TASK PROMPT:
Only the number is wanted: how many lines in the data contain "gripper"?

Start of DATA SEGMENT

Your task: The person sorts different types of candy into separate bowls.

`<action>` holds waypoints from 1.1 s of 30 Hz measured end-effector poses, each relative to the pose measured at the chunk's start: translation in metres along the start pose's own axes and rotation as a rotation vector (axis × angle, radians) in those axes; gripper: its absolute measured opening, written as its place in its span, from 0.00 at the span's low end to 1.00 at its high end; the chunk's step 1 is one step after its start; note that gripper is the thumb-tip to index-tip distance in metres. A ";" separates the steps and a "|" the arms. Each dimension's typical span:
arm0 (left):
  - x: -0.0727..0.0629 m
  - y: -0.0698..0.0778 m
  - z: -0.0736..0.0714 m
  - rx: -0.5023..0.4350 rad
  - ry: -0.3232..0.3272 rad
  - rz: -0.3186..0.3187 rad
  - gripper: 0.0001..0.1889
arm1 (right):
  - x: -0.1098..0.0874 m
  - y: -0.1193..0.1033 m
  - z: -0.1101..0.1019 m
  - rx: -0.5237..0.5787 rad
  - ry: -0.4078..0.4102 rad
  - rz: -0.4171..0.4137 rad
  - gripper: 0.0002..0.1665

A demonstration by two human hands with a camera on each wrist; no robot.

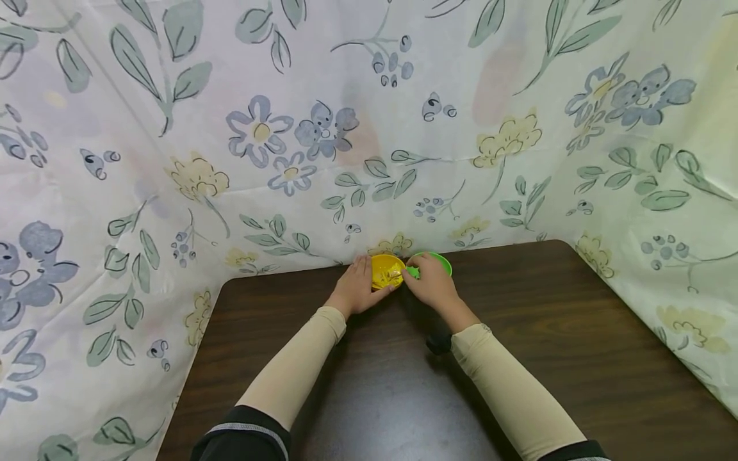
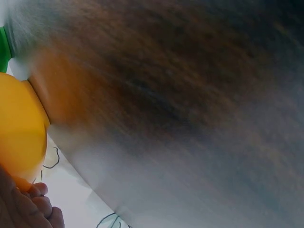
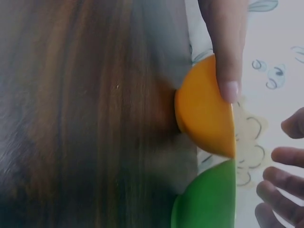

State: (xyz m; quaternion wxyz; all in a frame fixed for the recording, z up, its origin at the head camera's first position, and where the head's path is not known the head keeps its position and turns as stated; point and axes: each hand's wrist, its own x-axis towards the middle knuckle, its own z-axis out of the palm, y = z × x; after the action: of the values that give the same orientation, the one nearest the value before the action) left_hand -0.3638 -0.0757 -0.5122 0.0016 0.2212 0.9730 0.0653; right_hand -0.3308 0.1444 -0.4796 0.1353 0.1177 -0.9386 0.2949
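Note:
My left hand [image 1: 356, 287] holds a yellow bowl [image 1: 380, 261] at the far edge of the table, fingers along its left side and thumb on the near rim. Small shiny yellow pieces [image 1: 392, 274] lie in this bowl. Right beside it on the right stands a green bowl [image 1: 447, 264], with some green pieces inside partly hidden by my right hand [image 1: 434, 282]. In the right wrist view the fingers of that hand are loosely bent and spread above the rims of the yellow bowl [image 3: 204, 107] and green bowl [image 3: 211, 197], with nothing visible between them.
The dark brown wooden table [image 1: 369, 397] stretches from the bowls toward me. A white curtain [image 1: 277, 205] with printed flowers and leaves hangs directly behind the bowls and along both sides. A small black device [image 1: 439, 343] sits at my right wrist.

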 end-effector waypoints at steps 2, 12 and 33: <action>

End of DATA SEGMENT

TASK OUTPUT:
3